Connecting with @kimcha2017 was definitely a highlight for me last year. She is kind, honest and so easy to chat to. We’ve talked quite a bit about mental health and she shared a bit of her story with me. I asked her to write a guest post for me so that we could continue the VERY important discussion around mental health.
Trigger Warnings: Post contains mention of suicide, sexual and physical abuse.
I cannot tell you the number of times I’ve tried to, wanted to or thought about ending my life.
It began in my preteens, around 9 or 10 years old. That was the first time the incapacitating grip of depression took over my entire being. At the age of around 12 or 13, I overdosed on pills for the first time and spent a week in the adolescent psychiatric ward of my local hospital. Since then, until more recently, the ups and downs of this illness were something I thought I would just have to deal with for the rest of my life.
Through a teenage abusive relationship, rape, a failed marriage and the conditioning I received as a child, I had no idea who I was. I spent years on and off anti-depressants, feeling alone yet I resisted going to therapy.
I think people knew I was down, but no one knew how bad things actually were. I’m going to get really raw and vulnerable for a minute. The next part is an excerpt from my journal. This was from a few years ago when I was in a very low place and was contemplating suicide.

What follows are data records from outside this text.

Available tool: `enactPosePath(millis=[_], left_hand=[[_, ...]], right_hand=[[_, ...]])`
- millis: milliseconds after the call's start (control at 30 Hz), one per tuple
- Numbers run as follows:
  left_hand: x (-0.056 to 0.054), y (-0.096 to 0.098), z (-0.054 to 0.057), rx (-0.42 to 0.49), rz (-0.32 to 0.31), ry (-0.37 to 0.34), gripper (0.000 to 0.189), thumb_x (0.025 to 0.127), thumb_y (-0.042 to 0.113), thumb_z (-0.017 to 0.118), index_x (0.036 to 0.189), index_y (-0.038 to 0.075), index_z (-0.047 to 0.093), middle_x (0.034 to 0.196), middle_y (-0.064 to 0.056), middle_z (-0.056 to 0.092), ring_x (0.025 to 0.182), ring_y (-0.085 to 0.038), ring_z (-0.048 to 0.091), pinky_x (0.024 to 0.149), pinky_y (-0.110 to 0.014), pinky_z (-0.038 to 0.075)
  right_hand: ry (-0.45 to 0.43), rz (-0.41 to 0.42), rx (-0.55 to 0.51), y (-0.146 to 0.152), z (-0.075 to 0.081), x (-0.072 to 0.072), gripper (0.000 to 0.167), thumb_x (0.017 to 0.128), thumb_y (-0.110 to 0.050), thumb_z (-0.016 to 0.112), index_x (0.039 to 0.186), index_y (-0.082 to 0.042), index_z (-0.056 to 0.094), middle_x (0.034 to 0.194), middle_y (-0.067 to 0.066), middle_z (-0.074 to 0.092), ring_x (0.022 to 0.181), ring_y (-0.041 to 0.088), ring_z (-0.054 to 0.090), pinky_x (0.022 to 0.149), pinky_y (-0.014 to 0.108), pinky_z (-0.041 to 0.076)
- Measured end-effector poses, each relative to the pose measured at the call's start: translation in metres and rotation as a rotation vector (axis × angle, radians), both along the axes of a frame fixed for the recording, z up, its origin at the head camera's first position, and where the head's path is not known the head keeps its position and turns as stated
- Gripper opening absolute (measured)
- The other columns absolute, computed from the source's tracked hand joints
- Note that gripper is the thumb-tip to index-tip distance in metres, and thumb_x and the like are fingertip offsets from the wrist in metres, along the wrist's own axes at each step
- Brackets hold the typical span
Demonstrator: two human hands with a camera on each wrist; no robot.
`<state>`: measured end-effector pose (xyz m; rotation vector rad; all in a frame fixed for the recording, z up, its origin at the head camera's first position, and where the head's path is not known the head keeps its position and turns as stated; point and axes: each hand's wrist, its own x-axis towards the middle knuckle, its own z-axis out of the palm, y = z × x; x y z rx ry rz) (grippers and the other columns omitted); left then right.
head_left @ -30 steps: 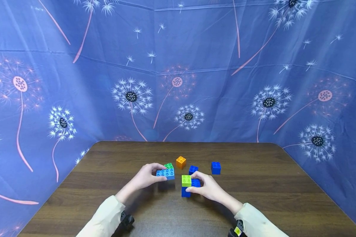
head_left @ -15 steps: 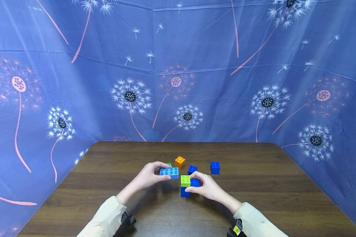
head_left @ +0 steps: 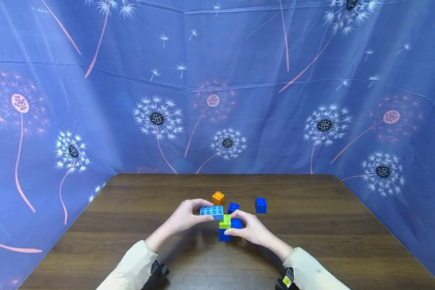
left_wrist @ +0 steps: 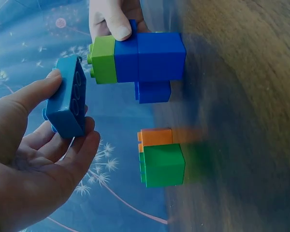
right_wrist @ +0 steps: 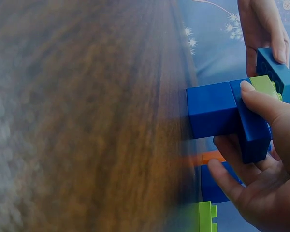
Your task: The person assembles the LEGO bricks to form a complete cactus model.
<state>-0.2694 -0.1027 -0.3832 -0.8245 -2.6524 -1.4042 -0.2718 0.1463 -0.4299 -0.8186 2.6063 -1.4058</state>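
A: A brown wooden table (head_left: 311, 213) runs back to a blue cloth (head_left: 268, 125) printed with dandelions. What is nearest on it?

B: The right hand (head_left: 251, 229), pinching a long blue brick (head_left: 236, 223) between thumb and fingers. That brick lies on a blue cube (head_left: 224, 235) and juts out to the right; a lime brick (head_left: 225, 221) sits on its left end.

A: What worries you there?

B: The overhang. If the cube is only loosely seated, pressure from above could twist or tip the whole column. I cannot tell how tight the joints are.

A: And the left hand (head_left: 186, 217)?

B: It grips a light-blue brick (head_left: 211, 211) by opposite sides, studs up, at the left of the lime brick's top. The left wrist view shows a narrow gap and a sideways offset. Pressed down askew, I'd expect it to miss the studs or knock the lime one loose.

A: Farther back?

B: A green brick (left_wrist: 163, 166), unseen in the head view; a blue block (head_left: 233, 207); a second blue block (head_left: 261, 206) to the right; an orange brick (head_left: 218, 197) farthest. A careless left knuckle might shove the green one.
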Motion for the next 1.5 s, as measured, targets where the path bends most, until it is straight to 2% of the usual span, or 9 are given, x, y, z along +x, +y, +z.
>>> enactPosePath(millis=[167,600,867,1100,1500], left_hand=[[0.000,0.003,-0.001,-0.001,-0.019,-0.002,0.036,0.081,0.027,0.073,0.111,0.009,0.066,0.102,-0.006,0.068,0.081,-0.013,0.059,0.073,-0.022,0.050],[0.000,0.010,-0.003,-0.002,-0.029,0.015,0.034,0.081,0.027,0.074,0.109,0.009,0.067,0.103,-0.005,0.068,0.084,-0.012,0.059,0.074,-0.023,0.050],[0.000,0.014,-0.003,0.001,-0.056,0.052,0.033,0.081,0.025,0.074,0.109,0.008,0.067,0.102,-0.005,0.068,0.081,-0.010,0.059,0.071,-0.022,0.049],[0.000,0.015,-0.004,-0.030,-0.072,0.043,0.033,0.081,0.027,0.073,0.110,0.012,0.067,0.104,-0.002,0.068,0.083,-0.011,0.058,0.070,-0.024,0.049],[-0.003,0.017,-0.001,-0.044,-0.095,0.028,0.033,0.082,0.026,0.073,0.110,0.009,0.067,0.100,-0.003,0.067,0.075,-0.009,0.057,0.067,-0.024,0.050]], right_hand=[[-0.011,0.007,-0.017,-0.001,0.001,0.001,0.031,0.082,-0.027,0.072,0.108,-0.016,0.059,0.090,-0.002,0.064,0.072,0.008,0.053,0.063,0.021,0.044],[0.031,-0.002,0.037,-0.003,0.000,0.001,0.035,0.082,-0.036,0.071,0.106,-0.014,0.059,0.089,-0.004,0.063,0.075,0.008,0.053,0.065,0.021,0.043],[0.032,0.008,0.036,-0.002,0.001,0.001,0.032,0.083,-0.036,0.070,0.105,-0.016,0.059,0.083,-0.006,0.060,0.067,0.006,0.050,0.059,0.021,0.042],[0.014,0.017,0.021,-0.002,0.000,0.001,0.033,0.082,-0.035,0.071,0.104,-0.015,0.058,0.084,-0.004,0.060,0.068,0.008,0.052,0.059,0.021,0.043],[-0.001,0.005,0.017,0.000,-0.001,0.000,0.036,0.082,-0.036,0.071,0.107,-0.013,0.057,0.085,-0.003,0.059,0.068,0.008,0.051,0.058,0.021,0.042]])
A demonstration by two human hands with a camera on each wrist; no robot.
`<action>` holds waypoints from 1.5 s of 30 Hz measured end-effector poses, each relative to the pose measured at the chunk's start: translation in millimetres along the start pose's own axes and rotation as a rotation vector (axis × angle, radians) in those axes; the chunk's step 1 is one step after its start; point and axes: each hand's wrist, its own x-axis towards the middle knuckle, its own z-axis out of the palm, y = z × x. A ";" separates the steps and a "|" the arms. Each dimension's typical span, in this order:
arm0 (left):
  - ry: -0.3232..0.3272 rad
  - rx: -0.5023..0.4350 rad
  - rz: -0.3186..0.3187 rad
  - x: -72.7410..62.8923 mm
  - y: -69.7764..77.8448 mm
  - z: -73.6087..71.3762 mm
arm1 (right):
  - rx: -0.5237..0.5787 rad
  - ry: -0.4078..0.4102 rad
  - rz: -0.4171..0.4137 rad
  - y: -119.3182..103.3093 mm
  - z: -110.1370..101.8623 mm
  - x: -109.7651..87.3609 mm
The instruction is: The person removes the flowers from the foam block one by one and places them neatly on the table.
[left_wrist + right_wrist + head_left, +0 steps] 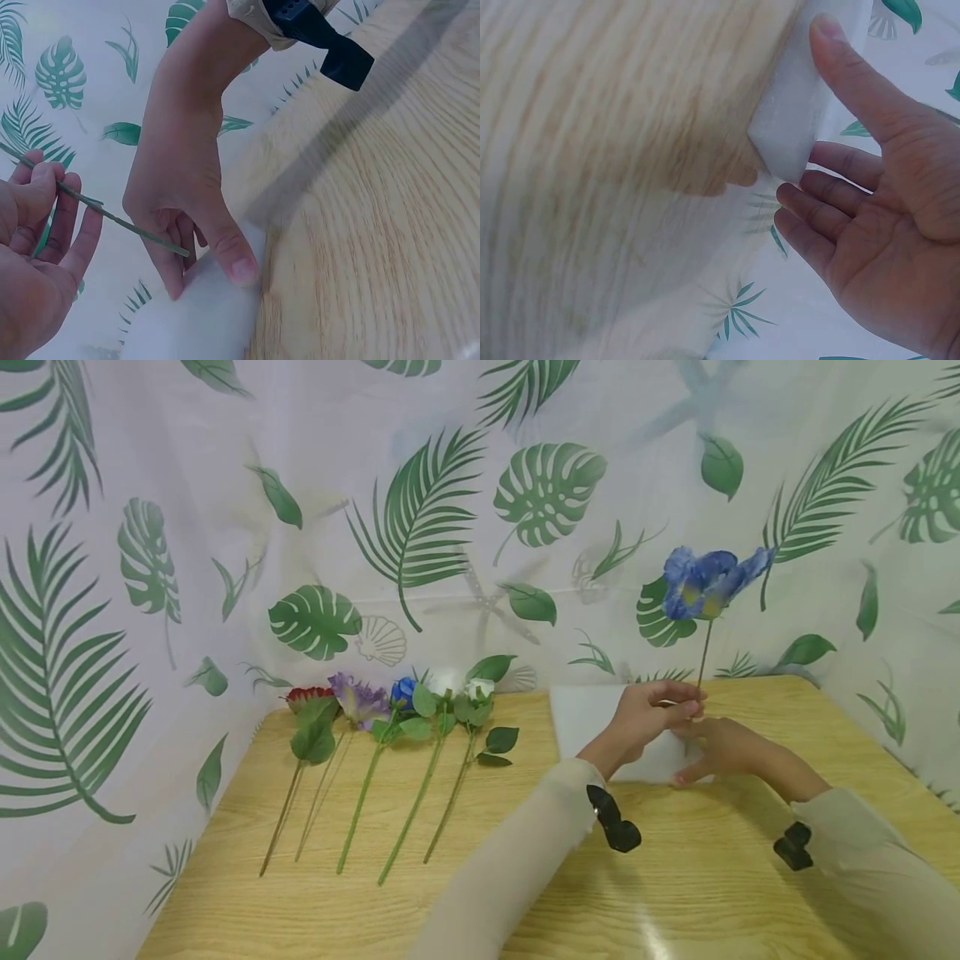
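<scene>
My left hand point(651, 714) pinches the stem of a tall blue flower point(708, 581). Its large ruffled bloom, yellowish underneath, stands upright above the hand. In the left wrist view, the green stem point(139, 229) slants from the left hand point(45, 232), its lower end overlapping the gap between thumb and fingers of my right hand point(187, 180). A white foam-like block point(592, 727) lies at the back of the table, partly hidden by both hands. The right hand point(889, 225) is at its corner, thumb extended at the front edge and fingertips at the side.
Left of the block lie a red flower point(307, 695), a purple flower point(360, 700), a blue rose point(402, 693) and white roses point(480, 689), stems toward the front. A leaf-printed curtain point(300, 552) hangs behind the wooden table point(300, 918).
</scene>
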 end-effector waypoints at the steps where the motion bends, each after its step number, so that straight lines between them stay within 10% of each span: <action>1: -0.005 0.001 -0.005 -0.3 0.3 -0.8 | 0.001 -0.004 0.003 0.3 0.0 0.0; 25: -0.090 0.083 0.001 -4.1 17.4 -39.0 | -0.032 -0.015 0.014 -1.3 -0.5 2.1; 45: -0.042 0.180 -0.054 -29.8 34.5 -100.4 | -0.046 -0.005 -0.006 2.0 2.3 5.4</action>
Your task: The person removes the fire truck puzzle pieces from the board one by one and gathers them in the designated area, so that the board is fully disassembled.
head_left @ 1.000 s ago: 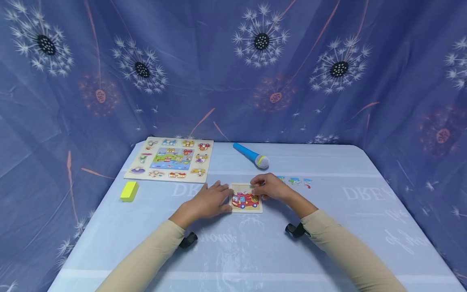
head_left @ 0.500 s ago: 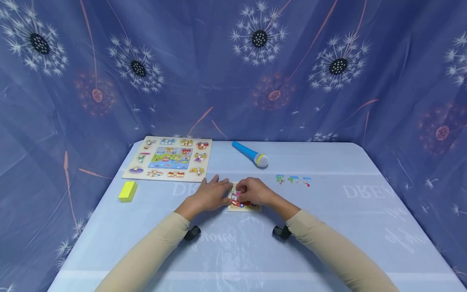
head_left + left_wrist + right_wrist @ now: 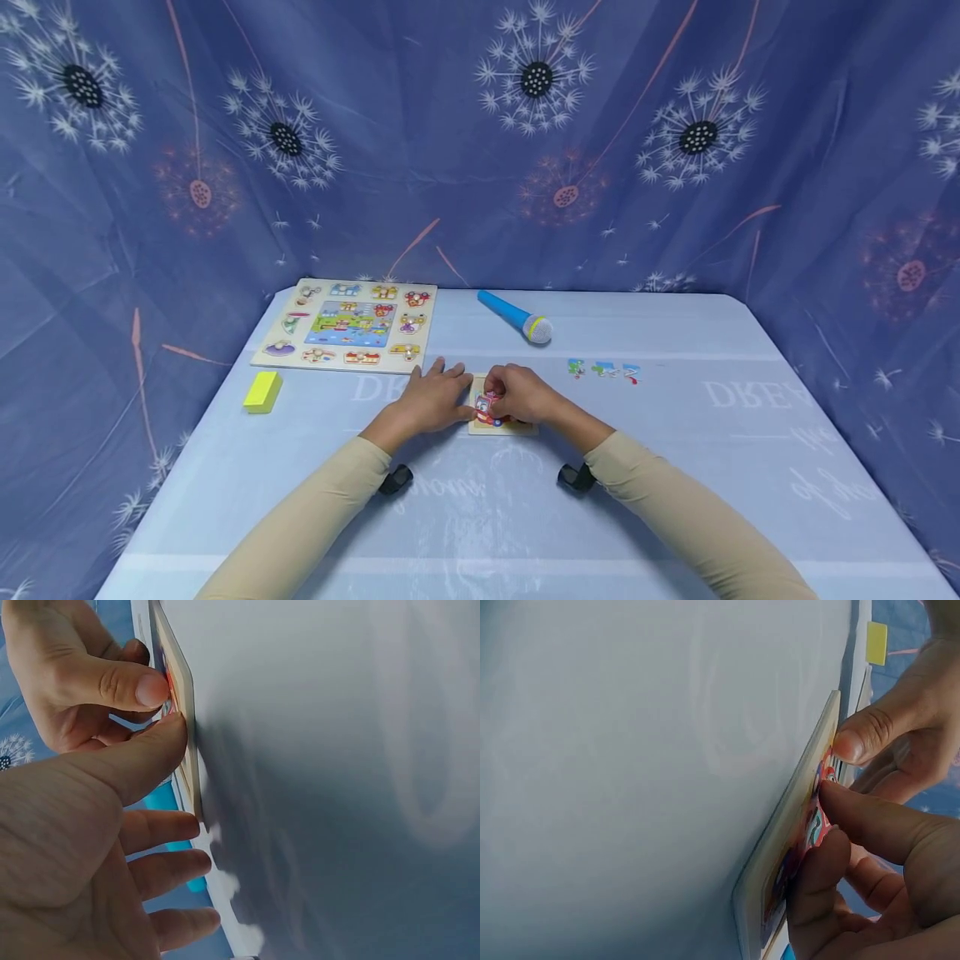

“Utter despair, helpless, useless, unloved, unwanted. If I do it, it’ll just be gone, the endless struggle. Failure, biggest loser, fat. I want to but I’m scared. Scared of the pain and scared for my kids.”
I can say wholeheartedly that the reason I’m still here is because of my children. I didn’t want them to grow up without a mom, to go through that kind of trauma. I wanted and needed to be here for them, as best I could.
Over the past year I’ve healed more than I ever thought possible. It took me learning that my depression was partly as a result of unhealthy co-dependant enmeshment with my family. I had no self worth and no identity. I always wanted to please everyone else to no avail. I wasn’t making anyone else happy though and I was definitely not happy pretending to be what others expected of me. It’s been a tough road waking up to these realizations and learning how to slowly heal them. I’ve spent a ton of alone time, meditation (something I never thought I would practice) and action to change my own behaviour as well as set new boundaries for myself. Learning to let go of situations and sometimes people has been the most difficult part for me. I think it’s the things that are the hardest, that propel us towards substantial growth.
What’s helped me most through all the self discovery, was having someone I trust, listen when I needed an ear. Thank you and I love you T! If you ever feel like the pain is too much, reach out to a friend, relative, therapist, help line or anyone you trust. Always remember that feelings are temporary, and a quick conversation can make a world of difference in your perspective.